Lex orandi, lex credendi. Fr. Anthony Manupella, in the March, 2002 issue of Homiletic and Pastoral Review, wrote that the original axiom was stated by Pope St. Celestine in 422 AD as, Legem credendi statuit lex orandi, or, "the rule of prayer determines the rule of faith." This has been shortened to, "As we pray, we believe". As is sometimes the case, those who are in opposition to the Church see this more clearly than many within the Church: a brief scan of any atheist website will produce short paragraphs explaining that how a person prays will influence what a person believes. This is why how we worship God, that is, the form (liturgy) we use in worship, has such an influence in the long run regarding what we believe about God, and our relationship to Him. If we worship God in a casual way, focusing more on ourselves than Him, we will come to believe He is a casual God, Who is ready, at our convenience, to chat about things over a nice cup of latte. Conversely, if we worship God like He is the Creator and Lord of all, and further, that He is a mystery, who nevertheless loves us and desires our salvation, well, sooner or later we'll begin to believe that, and accept it.
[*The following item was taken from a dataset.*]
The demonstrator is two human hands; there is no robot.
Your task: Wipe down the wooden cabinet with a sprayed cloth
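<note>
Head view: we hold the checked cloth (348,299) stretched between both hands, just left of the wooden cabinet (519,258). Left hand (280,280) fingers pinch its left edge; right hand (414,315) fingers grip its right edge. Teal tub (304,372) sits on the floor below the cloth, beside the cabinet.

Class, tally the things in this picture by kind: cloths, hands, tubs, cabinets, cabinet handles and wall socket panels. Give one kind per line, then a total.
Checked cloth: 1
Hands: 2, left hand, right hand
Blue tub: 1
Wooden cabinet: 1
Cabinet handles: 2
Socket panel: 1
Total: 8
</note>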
This is not to say that a reversion to the Traditional Latin Mass will magically fix the problems in the Church. After all, the forces unleashed by the Second Vatican Council in 1965 were endorsed by men who were formed within the Traditional Latin Mass. However, I believe that the resumption of widespread use of the Latin Mass is a necessary first step in order to begin the long process of restoration. Lex orandi, lex credendi. Further, I believe that this will happen, given time. The Novus ordo is sterile, you see. It doesn't make priests. Forty years from now who will be saying the Novus ordo? But as I look around in the little chapel where I and my family assist at Mass, and see the five or six (or seven) altar boys (including the oldest of my sons) in the procession, surrounding the altar, assisting the priest, who has himself become small, blending himself into the Holy Sacrifice at the great altar of God, I believe this (and these are not my words, but the words of our priest): the Church will right herself, the Divine equilibrium will assert itself, in God’s own time.